-Re: 0.8 behavior change: consumer "re-receives" last batch of messages in a topic?
In 0.8, the iterator over the data returned in the FetchResponse is over
MessageAndOffset. This class has a nextOffset() API, which is the offset of
the next message in the message set. So, the nextOffset() value returned on
the last message in the message should be used as the fetch offset in the
following fetch() call to Kafka.
On Wed, Mar 13, 2013 at 11:49 AM, Hargett, Phil <
[EMAIL PROTECTED]> wrote:
> I have 2 consumers in our scenario, reading from different brokers. Each
> broker is running standalone, although each have their own dedicated
> zookeeper instance for bookkeeping.
> After switching from 0.7.2, I noticed that both consumers exhibited high
> CPU usage.
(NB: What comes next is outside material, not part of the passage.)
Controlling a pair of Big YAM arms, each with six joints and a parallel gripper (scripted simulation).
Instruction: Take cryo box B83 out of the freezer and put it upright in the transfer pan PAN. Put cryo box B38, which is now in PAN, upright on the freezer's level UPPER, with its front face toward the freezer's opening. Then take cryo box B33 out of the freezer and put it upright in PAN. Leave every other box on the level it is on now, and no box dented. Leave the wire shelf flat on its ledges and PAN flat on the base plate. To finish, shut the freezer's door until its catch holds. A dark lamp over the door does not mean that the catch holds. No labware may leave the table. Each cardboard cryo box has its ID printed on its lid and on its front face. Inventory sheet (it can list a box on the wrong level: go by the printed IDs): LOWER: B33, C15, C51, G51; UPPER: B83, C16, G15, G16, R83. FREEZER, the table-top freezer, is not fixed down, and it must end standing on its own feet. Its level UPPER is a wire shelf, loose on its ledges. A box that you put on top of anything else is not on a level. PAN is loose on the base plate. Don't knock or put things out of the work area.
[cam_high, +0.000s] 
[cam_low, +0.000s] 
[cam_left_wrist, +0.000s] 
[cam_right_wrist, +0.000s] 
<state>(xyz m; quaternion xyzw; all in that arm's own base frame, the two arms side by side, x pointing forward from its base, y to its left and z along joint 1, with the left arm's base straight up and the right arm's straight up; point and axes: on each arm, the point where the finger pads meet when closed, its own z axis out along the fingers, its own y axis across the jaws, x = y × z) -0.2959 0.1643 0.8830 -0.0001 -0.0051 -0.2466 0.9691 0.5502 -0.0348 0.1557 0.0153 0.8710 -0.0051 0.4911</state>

I am not yet exploiting any zookeeper knowledge in my consumer
> code; I am just making calls to the SimpleConsumer in the java API, passing
> the host and port of my broker.
> In 0.7.2, I kept the last offset from messages received via a fetch, and
> used that as the offset passed into the fetch method when receiving the
> next message set.
> With 0.8, I had to add a check to drop fetched messages when the message's
> offset was less than my own offset, based on the last message I saw. If I
> didn't make that change, it seemed like the last 200 or so messages in my
> topic (probably matches a magic batch size configured somewhere in all of
> this code) were continually refetched.
> In this scenario, my topic was no longer accumulating messages, as I had
> turned off the producer, so I was expecting the fetches to eventually
> either block, return an empty message set, or fail (not sure of semantics
> of fetch). Continually receiving the last "batch" of messages at the end of
> the topic was not a semantic I expected.
> Is this an intended change in behavior—or do I need to write better
> consumer code?
> Guidance, please.